The wealth layer sits underneath it. A founder whose net worth is dominated by equity in a single company holds a highly concentrated, illiquid position. A trophy home in a scarce corridor is a way to move some of that wealth into a different asset class that does not rise and fall with the company's valuation. The Sotheby's and CRE Matrix commentary described exactly this combination of aspiration and strategic asset allocation among Bengaluru's luxury buyers.
What rarely drives the decision is rental yield. Founder buyers are not optimising for a monthly return on a ₹25 crore home. They are choosing where to live and where to anchor wealth, and any broker leading with a yield pitch has misread the client.
A founder buying a high-value Bangalore home should verify three things before agreeing a price: the title chain, the full statutory cost, and the tax position if any party is a non-resident. At this transaction size, each one carries enough money to matter.

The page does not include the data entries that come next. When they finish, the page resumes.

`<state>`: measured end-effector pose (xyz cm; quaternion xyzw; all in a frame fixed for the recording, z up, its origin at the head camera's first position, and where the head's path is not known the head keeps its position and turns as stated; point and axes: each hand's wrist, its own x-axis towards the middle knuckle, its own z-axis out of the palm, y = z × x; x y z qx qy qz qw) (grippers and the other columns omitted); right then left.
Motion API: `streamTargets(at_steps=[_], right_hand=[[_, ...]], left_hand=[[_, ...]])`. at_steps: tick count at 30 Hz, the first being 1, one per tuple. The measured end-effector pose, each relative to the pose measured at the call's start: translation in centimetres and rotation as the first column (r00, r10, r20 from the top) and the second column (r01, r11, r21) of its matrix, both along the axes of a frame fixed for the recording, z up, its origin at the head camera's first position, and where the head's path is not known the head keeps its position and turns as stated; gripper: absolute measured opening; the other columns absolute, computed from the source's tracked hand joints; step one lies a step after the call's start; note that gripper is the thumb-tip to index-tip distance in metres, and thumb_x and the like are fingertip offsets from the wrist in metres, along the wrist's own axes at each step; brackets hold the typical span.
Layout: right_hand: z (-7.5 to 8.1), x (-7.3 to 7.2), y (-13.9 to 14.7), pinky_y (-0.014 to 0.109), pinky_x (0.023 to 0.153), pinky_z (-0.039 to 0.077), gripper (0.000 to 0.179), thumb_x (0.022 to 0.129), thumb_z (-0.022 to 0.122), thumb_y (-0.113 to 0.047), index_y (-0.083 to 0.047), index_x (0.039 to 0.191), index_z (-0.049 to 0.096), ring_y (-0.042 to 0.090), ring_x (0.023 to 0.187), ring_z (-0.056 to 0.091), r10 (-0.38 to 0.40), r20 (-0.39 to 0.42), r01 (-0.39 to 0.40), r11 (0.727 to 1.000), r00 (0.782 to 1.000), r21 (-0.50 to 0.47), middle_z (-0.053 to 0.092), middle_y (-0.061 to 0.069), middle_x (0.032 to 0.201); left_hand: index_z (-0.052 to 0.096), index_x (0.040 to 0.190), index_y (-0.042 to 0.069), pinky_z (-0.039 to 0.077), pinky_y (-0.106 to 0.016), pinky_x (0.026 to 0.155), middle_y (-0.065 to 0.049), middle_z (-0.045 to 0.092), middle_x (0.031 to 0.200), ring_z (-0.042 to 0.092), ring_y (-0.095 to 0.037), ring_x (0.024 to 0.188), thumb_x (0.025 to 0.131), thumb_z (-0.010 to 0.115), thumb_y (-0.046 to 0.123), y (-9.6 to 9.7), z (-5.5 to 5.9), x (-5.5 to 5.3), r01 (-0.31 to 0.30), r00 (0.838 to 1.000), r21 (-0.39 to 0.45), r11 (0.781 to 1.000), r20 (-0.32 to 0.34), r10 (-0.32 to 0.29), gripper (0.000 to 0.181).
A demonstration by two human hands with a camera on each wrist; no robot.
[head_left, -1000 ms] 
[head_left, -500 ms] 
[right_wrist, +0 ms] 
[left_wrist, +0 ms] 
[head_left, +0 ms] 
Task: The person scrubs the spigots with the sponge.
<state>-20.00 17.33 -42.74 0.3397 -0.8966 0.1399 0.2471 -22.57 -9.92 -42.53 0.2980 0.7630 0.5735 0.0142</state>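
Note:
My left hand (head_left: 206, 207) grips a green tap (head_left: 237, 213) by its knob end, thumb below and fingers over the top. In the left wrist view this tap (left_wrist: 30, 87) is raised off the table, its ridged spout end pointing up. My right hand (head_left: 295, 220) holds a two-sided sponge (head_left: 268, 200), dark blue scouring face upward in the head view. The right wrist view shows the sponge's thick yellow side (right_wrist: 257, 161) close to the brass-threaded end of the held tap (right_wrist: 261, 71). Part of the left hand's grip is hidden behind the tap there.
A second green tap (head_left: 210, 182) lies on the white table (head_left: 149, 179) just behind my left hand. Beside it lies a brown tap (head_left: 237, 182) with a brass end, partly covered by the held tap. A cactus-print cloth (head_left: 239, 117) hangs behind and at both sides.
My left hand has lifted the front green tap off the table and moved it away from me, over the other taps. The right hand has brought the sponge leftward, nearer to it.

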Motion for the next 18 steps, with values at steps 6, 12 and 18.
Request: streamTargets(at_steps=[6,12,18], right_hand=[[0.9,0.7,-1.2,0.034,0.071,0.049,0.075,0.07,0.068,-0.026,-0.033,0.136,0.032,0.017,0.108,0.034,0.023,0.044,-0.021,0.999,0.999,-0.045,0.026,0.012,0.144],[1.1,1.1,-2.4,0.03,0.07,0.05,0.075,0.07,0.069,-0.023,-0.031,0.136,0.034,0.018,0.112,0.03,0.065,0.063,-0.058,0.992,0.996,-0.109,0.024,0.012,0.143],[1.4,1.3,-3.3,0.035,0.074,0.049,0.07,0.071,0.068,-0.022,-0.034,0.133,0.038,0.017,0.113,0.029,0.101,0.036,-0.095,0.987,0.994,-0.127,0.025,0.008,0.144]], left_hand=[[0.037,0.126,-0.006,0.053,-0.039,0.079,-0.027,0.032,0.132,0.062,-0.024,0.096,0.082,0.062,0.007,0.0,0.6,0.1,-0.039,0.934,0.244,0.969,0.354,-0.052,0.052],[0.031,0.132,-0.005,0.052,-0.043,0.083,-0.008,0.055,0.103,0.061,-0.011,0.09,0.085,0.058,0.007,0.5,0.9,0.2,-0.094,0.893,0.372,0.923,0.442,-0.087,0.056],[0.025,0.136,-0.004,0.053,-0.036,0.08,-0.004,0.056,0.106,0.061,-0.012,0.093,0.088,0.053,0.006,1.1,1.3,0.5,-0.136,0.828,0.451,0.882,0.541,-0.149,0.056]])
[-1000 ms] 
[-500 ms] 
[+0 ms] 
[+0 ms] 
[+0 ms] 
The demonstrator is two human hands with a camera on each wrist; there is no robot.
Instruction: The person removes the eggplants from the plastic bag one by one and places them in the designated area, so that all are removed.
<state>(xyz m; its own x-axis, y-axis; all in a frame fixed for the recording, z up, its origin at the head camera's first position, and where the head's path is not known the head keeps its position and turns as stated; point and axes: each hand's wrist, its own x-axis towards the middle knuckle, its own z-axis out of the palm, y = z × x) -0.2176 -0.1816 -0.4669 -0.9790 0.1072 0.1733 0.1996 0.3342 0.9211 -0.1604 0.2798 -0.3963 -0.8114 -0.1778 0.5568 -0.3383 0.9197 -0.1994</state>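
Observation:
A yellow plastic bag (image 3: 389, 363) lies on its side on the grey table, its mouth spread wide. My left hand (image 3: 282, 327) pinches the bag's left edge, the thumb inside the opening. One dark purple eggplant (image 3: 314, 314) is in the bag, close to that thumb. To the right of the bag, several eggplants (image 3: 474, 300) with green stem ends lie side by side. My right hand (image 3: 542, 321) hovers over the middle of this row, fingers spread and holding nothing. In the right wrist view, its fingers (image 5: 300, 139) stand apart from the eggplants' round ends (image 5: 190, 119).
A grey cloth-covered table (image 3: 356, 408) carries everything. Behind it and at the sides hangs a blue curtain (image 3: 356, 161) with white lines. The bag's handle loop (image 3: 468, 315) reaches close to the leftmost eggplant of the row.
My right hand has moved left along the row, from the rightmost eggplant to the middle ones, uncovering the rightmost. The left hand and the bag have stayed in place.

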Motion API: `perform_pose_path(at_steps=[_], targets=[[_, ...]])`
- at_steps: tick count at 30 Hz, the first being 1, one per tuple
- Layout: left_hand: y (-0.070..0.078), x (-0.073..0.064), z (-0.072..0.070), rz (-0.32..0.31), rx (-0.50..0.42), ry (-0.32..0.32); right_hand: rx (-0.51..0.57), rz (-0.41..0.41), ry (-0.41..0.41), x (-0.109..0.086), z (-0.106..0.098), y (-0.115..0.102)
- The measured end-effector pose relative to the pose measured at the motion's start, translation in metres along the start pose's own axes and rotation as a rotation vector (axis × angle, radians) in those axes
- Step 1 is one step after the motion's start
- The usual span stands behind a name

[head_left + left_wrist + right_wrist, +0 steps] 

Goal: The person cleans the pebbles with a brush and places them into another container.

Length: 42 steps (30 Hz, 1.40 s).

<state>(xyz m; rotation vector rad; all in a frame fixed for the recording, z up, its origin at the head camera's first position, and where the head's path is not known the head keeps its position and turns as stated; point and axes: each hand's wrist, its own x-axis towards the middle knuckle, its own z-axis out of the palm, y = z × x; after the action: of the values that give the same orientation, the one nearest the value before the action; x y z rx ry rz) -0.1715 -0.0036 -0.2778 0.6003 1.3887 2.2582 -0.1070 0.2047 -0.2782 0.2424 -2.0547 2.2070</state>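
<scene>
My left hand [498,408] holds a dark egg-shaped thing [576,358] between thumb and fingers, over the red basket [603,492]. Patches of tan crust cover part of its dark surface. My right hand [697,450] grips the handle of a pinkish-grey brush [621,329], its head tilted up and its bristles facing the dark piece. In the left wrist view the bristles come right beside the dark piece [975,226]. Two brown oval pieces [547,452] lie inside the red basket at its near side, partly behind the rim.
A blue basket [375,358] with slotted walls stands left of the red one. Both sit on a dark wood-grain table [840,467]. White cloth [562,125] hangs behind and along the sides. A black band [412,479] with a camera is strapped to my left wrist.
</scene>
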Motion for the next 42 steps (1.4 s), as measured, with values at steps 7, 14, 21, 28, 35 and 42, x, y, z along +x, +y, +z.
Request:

Statutory cost is the most underestimated. Since 31 August 2025, Karnataka has charged a 2% registration fee, doubled from 1% in the first revision since 2003, which takes total statutory cost above ₹45 lakh to roughly 7.6% of value (Deccan Herald). On a ₹25 crore home that is about ₹1.9 crore on top of the price.
The tax position changes sharply when an NRI is involved. Under Section 195 of the Income Tax Act, a buyer purchasing from an NRI seller must withhold tax on the entire sale consideration, with no ₹50 lakh threshold, at an effective long-term rate of approximately 14.95%. On a ₹25 crore deal that is about ₹3.7 crore held back unless the seller obtains a Lower Deduction Certificate. Title due diligence, the verification of an unbroken ownership chain through the deed history, encumbrance certificate, and Khata records, sits underneath all of it, because a clean price means nothing on a defective title.